- _Activity_: Each line of the listing below must be returned exactly.

- _Dataset section_:
++++++
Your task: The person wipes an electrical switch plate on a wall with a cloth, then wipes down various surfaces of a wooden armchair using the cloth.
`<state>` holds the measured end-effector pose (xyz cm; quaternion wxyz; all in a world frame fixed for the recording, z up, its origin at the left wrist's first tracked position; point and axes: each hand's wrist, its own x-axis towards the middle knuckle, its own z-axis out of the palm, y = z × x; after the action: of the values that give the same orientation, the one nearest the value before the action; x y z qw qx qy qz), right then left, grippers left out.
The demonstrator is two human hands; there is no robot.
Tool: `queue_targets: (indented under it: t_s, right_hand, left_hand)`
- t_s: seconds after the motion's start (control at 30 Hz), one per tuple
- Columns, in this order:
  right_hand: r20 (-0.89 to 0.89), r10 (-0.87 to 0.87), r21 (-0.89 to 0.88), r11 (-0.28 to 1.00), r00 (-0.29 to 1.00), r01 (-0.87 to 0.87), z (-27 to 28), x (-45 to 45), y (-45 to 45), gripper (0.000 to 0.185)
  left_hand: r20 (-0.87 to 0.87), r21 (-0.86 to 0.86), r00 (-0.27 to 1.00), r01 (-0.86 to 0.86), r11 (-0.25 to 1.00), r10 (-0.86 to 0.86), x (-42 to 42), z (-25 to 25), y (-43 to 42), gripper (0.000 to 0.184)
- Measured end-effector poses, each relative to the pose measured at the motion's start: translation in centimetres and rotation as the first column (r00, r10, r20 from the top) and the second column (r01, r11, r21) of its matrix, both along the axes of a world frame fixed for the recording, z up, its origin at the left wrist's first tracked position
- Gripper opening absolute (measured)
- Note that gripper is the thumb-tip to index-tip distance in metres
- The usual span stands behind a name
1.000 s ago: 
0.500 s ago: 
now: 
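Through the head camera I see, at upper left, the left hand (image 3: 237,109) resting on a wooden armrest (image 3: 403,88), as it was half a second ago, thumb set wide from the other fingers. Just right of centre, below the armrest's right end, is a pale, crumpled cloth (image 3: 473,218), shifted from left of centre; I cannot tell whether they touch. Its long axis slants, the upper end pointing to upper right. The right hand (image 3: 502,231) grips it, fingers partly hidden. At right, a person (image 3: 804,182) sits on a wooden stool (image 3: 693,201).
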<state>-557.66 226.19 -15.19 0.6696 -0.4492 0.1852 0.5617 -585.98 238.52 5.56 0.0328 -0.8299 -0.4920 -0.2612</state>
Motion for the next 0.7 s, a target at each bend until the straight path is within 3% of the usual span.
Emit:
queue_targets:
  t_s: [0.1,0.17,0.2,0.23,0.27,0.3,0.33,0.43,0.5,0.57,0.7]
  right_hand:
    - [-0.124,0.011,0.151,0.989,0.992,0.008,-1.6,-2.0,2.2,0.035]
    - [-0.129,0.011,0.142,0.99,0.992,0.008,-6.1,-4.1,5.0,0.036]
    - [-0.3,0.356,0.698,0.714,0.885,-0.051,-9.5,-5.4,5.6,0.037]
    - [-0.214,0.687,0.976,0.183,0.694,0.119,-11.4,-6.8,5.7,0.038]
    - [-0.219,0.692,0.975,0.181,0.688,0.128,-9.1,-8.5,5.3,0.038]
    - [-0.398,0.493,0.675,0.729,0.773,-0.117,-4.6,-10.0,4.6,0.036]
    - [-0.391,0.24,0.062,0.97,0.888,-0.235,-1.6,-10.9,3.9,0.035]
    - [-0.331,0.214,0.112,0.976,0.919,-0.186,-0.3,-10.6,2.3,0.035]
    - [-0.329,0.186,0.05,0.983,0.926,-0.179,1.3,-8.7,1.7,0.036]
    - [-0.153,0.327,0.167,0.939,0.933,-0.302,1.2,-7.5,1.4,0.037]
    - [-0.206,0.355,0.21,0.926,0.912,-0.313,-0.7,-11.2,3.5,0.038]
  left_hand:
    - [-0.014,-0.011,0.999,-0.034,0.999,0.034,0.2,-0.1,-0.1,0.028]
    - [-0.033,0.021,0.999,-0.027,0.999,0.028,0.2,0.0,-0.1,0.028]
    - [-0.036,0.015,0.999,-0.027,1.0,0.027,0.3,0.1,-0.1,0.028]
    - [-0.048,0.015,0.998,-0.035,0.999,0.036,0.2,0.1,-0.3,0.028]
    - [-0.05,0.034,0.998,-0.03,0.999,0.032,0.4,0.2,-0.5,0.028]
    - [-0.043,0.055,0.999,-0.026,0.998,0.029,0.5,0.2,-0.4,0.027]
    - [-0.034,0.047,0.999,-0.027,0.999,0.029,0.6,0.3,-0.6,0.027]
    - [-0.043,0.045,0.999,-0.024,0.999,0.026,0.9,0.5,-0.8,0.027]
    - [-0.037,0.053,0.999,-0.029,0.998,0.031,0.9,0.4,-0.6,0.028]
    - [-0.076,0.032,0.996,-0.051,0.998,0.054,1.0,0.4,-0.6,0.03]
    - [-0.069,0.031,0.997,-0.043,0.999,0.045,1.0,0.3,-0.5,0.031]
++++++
- _Solved exercise_:
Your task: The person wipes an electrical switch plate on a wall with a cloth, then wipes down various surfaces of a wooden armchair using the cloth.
`<state>` holds the measured end-effector pose (xyz cm; quaternion wxyz; all in a world frame fixed for the recording, z up, its origin at the left wrist's first tracked position; point and axes: each hand's wrist, its own x-axis towards the middle knuckle, its own z-axis out of the palm, y = z × x; after the action: of the values that give the same orientation, the one nearest the value before the action; x y z qw qx qy qz), right then left, grippers left out.
The demonstrator is two human hands; there is no robot.
Tool: `queue_targets: (indented under it: t_s, right_hand, left_hand)`
- t_s: seconds after the motion's start (control at 30 Hz), one per tuple
- Columns, in this order:
  right_hand: r20 (-0.89 to 0.89), r10 (-0.87 to 0.87), r21 (-0.89 to 0.88), r11 (-0.28 to 1.00), r00 (-0.29 to 1.00), r01 (-0.87 to 0.87), z (-27 to 28), x (-45 to 45), y (-45 to 45), gripper (0.000 to 0.185)
  left_hand: r20 (-0.87 to 0.87), r21 (-0.86 to 0.86), r00 (-0.27 to 1.00), r01 (-0.86 to 0.86), r11 (-0.25 to 1.00), r10 (-0.86 to 0.86), x (-42 to 42), z (-25 to 25), y (-43 to 42), gripper (0.000 to 0.184)
- Measured end-effector poses, each relative to the pose measured at the motion's start: translation in centimetres and rotation as the first column (r00, r10, r20 from the top) and the second column (r01, r11, r21) of its matrix, both along the axes of a world frame fixed for the recording, z up, its origin at the left wrist's first tracked position
- Gripper opening absolute (measured)
- Note that gripper is the thumb-tip to index-tip distance in metres
- The usual span stands behind a name
1.000 s ago: 
0.500 s ago: 
now: 
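Through the head camera I see, at upper left, the left hand (image 3: 237,109) resting on a wooden armrest (image 3: 403,88), as it was half a second ago, thumb set wide from the other fingers. Just right of centre, below the armrest's right end, is a pale, crumpled cloth (image 3: 473,218), shifted from left of centre; I cannot tell whether they touch. Its long axis slants, the upper end pointing to upper right. The right hand (image 3: 502,231) grips it, fingers partly hidden. At right, a person (image 3: 804,182) sits on a wooden stool (image 3: 693,201).
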<state>-557.66 226.19 -15.19 0.6696 -0.4492 0.1852 0.5617 -585.98 238.52 5.56 0.0328 -0.8299 -0.4920 -0.2612</state>
Motion for the next 0.7 s, a target at each bend until the straight path is within 3% of the usual span.
Emit:
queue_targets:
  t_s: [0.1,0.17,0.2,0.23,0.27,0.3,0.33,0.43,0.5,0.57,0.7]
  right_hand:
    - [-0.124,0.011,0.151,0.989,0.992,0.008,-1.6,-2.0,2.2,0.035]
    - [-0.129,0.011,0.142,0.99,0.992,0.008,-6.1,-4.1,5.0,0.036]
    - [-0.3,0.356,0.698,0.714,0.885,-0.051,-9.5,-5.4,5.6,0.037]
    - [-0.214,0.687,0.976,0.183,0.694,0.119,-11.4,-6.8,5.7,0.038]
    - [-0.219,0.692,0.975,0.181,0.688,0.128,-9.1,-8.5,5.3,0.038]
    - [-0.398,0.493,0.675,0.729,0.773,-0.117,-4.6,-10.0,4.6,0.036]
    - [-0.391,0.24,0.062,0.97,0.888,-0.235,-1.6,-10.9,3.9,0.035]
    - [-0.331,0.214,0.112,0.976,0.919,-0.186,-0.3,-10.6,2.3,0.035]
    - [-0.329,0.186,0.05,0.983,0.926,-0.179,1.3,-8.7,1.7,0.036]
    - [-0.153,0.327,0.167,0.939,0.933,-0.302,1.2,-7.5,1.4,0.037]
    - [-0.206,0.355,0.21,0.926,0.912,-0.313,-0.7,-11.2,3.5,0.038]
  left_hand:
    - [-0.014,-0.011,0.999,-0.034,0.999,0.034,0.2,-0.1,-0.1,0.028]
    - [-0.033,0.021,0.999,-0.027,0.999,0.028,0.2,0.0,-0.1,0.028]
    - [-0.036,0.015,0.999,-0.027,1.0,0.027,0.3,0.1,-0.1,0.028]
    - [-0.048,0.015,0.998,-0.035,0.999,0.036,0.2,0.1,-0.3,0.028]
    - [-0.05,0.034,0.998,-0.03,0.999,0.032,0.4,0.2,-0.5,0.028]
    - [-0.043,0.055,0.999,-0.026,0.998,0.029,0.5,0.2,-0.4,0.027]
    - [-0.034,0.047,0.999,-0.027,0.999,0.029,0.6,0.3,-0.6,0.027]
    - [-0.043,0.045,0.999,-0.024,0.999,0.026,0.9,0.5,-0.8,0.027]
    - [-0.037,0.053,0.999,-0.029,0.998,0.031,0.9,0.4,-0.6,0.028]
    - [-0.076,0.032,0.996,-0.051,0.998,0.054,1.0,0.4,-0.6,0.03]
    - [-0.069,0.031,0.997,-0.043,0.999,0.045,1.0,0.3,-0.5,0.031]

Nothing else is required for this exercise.